My name is Maria and this is my grave where I was buried in 1955, the last Demidoff princess.
That name may be familiar to you, especially if you know Bagni Di Lucca where, in 1825, my grandfather, Prince Nicholas, built a hospital for the poor who had come there in search of a cure from the healing thermal waters. The hospital, with its miniature pantheon of a chapel, is still there and now used by the global village.
My family made their fortune from iron and steel. The first Demidoff, Demid Antuf’ev, was a smith from Tula in Russia and invented a gun which was adopted by Tzar Peter the Great for his army and used successfully to ward off a Swedish invasion of Russia. (Tsar Peter’s visit to Woolwich dockyard in London, where he learned how to build effective fighting vessels, also came in useful).
By the nineteenth century our family had become the second richest in Russia after that of the Tsar. If anyone today thinks we simply exploited our country’s serf to build our wealth they are wrong. My forebears did much for health and education in my country, founding several schools and hospitals and giving grants to Moscow university. In addition Prince Nicholas was appointed ambassador to the grand duchy of Tuscany and that’s how my Italian connection began.
My husband, Simon Amabalek Lazarev, became a noted archaeologist but tragically was killed in 1917 in the October revolution, leaving me a childless widow for the remainder of my life.

Our wonderful palace in Florence’s Novoli quarter was badly damaged in the last war and had to wait until 2012 to be restored and converted into flats. Meanwhile, I needed to find a new home and found it in the park of the former Medicean villa at Pratolino.

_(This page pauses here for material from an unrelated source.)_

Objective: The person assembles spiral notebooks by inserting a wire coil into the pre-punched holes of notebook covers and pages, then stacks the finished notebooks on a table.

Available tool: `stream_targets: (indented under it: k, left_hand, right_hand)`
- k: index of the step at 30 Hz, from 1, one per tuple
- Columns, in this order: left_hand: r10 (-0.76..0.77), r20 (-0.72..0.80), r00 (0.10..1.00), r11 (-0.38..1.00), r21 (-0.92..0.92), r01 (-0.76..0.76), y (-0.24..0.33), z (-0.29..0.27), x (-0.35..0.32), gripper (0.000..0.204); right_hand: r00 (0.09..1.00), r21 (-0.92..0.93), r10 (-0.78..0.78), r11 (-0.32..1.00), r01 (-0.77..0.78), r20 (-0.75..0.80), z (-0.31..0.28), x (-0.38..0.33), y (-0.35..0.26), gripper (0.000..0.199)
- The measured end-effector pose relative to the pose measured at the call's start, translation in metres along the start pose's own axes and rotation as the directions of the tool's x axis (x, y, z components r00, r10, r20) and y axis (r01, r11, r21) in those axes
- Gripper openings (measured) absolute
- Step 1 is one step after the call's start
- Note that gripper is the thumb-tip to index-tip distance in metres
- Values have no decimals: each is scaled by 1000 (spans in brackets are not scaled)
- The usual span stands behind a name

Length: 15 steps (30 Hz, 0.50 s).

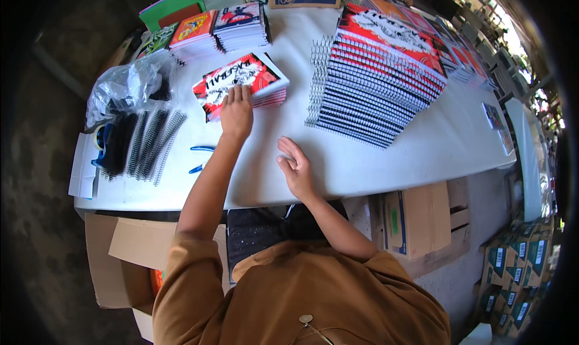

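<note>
Your right hand (295, 169) rests open on the white surface (362, 158); farther left, your left hand (236, 113) lays flat fingers on the red booklet stack (241, 79), whose long axis runs left-right.

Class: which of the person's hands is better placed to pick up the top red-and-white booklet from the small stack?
Left. The left hand already rests on the small stack of booklets, while the right hand lies open on the bare white table, apart from it.
</note>
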<state>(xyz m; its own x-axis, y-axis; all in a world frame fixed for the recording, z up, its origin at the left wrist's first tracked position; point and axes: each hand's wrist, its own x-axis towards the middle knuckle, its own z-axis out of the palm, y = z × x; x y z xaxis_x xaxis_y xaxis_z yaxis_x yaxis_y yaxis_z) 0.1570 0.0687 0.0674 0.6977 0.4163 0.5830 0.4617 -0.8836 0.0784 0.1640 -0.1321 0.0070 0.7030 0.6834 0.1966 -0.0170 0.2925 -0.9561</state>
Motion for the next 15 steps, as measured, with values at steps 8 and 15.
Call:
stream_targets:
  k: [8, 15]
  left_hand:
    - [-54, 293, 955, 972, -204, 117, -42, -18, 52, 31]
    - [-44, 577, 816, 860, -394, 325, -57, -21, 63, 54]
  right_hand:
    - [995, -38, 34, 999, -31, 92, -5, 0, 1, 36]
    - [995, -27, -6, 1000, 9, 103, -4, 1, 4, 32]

Of the score of country retreats built by the Great Medici dynasty of Florence Pratolino was the grandest. It was surrounded by formal gardens built along a central axis on which were placed the huge colossus of the Appennines by Giambologna:

The fountain of Jupiter:

And the statue of the river Mugnone.

Francesco Medici, a curious and scholarly person, (rather like my poor Simon), adorned the villa’s parkland with a thousand wonders all centred around the theme of flowing waters. There were fountains which formed watery pergolas, water flowed over the colossus, there was a sequence of ponds which were used as shrimp nurseries, a lake of lilies and, underneath the villa itself, a maze of decorated grottoes and hydraulically powered automatons.
Alas, it was this miraculous water that proved the undoing of the most beautiful of all the Medici villas. In 1821 the building was dynamited as it was decided by the dynasty succeeding the Medici, the House of Lorraine, that the damage caused to the foundations by the water flowing through them was too expensive to repair. The rubble was used to fill in the prawn ponds and the original formal park layout converted into a landscape English garden more in keeping with the new romanticism and certainly easier to maintain.
It was in 1872 that my family bought what was left of this park of wonders. They converted the service buildings into their summer villa and added a stately salon.
This is where I spent the last stage of my life. Every afternoon I would be driven round my estate to make sure that everything was in order. If I came across children from the adjoining village I would distribute candies to them and It was behind the chapel, built by Buontalenti in the sixteenth century and one of the features still remaining from the original park layout, that I requested to be buried.
I am happy that people still remember me, for every year, on my birthday, the priest and choir from Florence’s Russian orthodox church come to my tomb to pray and sing for me.